======== RECORDS FOR THE TASK ========

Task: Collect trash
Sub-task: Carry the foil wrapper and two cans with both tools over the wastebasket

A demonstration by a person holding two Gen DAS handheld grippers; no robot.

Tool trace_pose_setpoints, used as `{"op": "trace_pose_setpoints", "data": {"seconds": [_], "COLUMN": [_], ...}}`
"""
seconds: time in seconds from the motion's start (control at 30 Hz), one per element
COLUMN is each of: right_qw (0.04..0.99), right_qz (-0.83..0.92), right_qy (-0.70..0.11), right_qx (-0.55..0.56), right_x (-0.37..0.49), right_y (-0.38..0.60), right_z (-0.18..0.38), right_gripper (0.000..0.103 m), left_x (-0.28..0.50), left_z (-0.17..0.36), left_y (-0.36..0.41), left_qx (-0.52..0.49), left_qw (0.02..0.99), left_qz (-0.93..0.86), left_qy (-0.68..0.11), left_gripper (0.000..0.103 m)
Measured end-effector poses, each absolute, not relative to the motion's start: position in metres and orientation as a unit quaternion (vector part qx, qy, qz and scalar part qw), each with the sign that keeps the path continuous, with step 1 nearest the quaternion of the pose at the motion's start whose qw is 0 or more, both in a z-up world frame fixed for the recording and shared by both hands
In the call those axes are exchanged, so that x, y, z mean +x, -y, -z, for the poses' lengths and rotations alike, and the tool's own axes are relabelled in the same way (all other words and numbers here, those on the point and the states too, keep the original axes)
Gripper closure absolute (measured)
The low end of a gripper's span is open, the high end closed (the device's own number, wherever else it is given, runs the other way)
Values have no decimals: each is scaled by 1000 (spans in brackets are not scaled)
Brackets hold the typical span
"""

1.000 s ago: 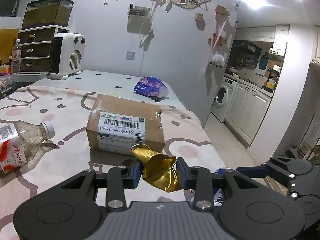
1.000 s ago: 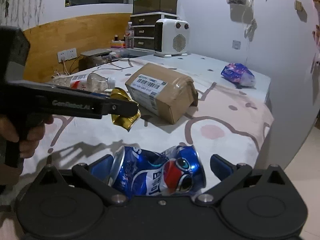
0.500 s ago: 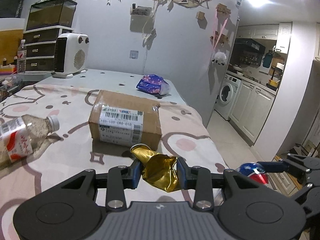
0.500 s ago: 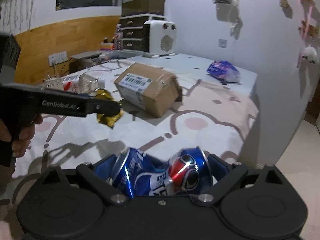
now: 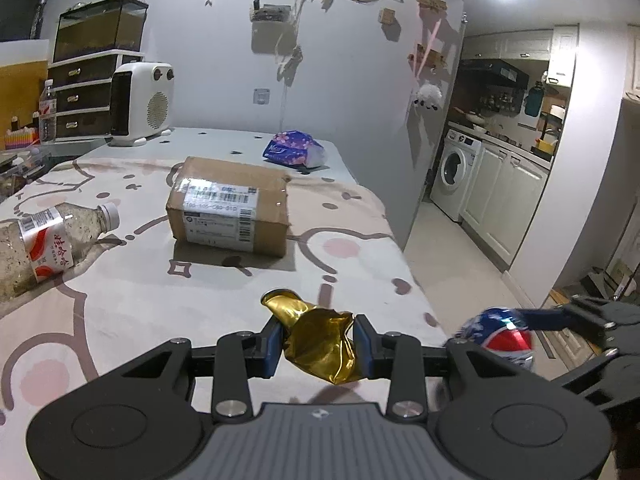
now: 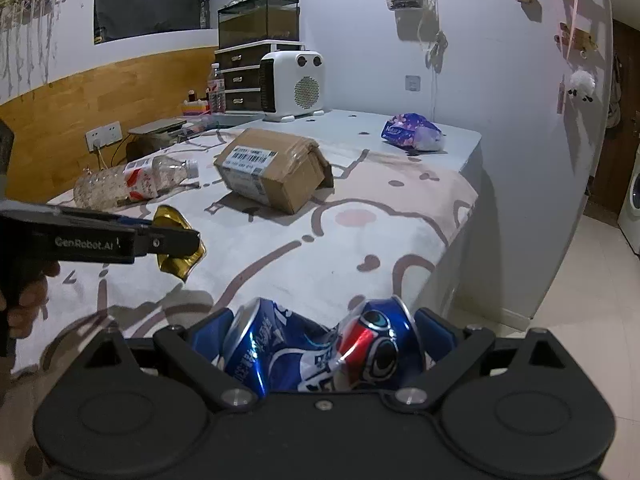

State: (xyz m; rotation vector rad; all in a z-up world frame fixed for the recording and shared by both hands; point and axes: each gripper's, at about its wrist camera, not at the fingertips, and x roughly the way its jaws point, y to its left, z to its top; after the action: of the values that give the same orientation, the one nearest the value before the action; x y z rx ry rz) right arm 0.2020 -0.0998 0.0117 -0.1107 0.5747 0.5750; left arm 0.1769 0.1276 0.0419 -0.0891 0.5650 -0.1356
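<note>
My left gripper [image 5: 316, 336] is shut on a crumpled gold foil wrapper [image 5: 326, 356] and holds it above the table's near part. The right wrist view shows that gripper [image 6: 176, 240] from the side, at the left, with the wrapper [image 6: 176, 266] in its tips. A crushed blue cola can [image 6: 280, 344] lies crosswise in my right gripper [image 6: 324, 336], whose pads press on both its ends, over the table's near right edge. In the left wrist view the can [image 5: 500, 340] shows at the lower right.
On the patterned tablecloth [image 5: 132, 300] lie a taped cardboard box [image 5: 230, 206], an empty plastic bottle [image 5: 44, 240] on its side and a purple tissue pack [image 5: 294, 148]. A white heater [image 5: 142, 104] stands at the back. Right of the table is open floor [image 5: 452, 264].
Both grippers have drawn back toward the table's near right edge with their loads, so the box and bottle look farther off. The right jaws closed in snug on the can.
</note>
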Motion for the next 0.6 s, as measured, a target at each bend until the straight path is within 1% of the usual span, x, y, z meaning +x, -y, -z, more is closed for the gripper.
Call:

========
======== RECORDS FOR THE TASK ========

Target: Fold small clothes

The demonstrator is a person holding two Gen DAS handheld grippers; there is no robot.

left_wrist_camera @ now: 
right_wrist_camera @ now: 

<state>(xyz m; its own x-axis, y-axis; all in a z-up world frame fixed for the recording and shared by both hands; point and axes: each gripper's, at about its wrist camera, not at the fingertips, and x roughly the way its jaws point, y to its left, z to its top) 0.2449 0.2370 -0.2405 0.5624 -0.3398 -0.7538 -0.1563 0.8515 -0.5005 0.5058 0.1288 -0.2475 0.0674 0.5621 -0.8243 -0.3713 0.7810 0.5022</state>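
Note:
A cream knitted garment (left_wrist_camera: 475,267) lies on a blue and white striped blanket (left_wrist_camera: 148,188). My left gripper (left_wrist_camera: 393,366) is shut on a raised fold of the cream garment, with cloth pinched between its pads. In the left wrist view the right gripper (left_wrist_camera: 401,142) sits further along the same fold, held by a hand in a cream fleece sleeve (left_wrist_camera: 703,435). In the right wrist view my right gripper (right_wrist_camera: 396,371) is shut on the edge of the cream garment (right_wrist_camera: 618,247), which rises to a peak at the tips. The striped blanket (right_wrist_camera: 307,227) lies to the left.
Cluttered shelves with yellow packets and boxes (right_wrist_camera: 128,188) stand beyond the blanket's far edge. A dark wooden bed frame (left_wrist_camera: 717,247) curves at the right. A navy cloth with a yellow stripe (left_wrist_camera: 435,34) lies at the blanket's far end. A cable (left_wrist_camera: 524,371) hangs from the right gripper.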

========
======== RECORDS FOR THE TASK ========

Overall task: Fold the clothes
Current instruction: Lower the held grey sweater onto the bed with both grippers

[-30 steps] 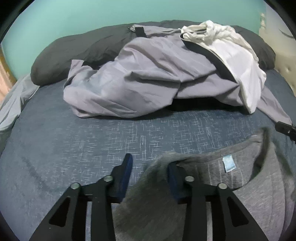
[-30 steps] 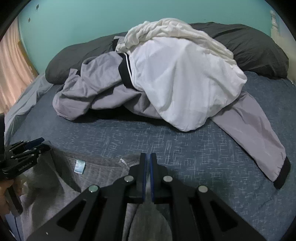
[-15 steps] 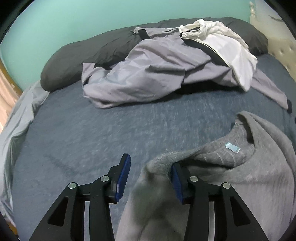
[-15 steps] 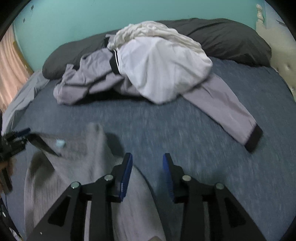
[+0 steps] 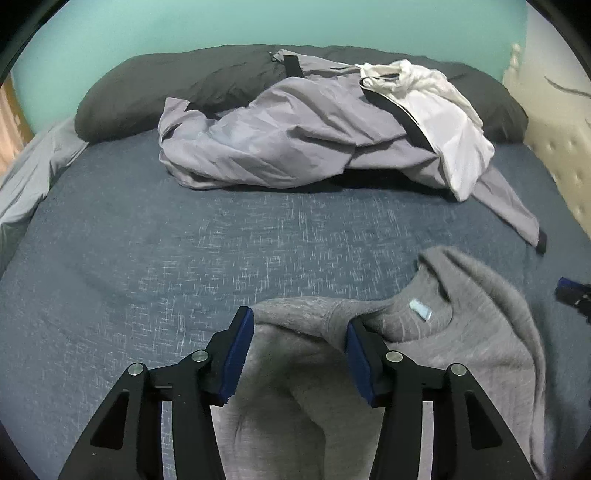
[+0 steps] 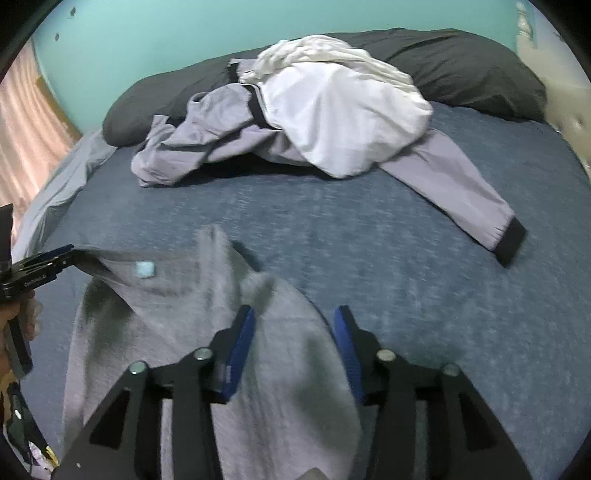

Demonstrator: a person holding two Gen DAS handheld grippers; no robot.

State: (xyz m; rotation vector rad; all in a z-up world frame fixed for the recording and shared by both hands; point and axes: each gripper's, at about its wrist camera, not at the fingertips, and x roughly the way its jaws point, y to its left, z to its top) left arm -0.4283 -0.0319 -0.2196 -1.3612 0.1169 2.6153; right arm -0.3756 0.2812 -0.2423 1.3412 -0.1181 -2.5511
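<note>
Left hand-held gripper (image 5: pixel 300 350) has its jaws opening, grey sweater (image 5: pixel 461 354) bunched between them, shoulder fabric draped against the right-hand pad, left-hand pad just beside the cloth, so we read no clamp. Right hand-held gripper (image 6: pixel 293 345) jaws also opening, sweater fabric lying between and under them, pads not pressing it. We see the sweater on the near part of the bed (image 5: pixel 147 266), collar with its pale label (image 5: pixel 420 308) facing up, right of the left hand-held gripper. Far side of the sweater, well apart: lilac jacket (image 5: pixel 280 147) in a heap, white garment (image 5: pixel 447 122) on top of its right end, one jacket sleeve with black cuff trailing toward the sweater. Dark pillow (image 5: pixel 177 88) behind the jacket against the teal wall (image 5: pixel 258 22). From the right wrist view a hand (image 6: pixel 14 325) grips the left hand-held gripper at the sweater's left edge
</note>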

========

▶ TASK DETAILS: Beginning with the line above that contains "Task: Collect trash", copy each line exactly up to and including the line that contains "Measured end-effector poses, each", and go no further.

▶ REPLY TO THE EXERCISE:
Task: Collect trash
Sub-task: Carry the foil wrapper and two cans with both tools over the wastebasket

A demonstration by a person holding two Gen DAS handheld grippers; no robot.

Tool trace_pose_setpoints, used as `{"op": "trace_pose_setpoints", "data": {"seconds": [_], "COLUMN": [_], ...}}`
"""
seconds: time in seconds from the motion's start (control at 30 Hz), one per element
COLUMN is each of: right_qw (0.04..0.99), right_qz (-0.83..0.92), right_qy (-0.70..0.11), right_qx (-0.55..0.56), right_x (-0.37..0.49), right_y (-0.38..0.60), right_z (-0.18..0.38), right_gripper (0.000..0.103 m), left_x (-0.28..0.50), left_z (-0.17..0.36), left_y (-0.36..0.41), left_qx (-0.52..0.49), left_qw (0.02..0.99), left_qz (-0.93..0.86), left_qy (-0.68..0.11), left_gripper (0.000..0.103 m)
Measured end-effector poses, each absolute, not relative to the motion's start: position in metres and orientation as a unit quaternion (vector part qx, qy, qz and scalar part qw), each with the sign that keeps the path continuous, with step 1 nearest the quaternion of the pose at the motion's start whose qw is 0 or more, both in a z-up world frame fixed for the recording and shared by both hands

The answer has been written out in full.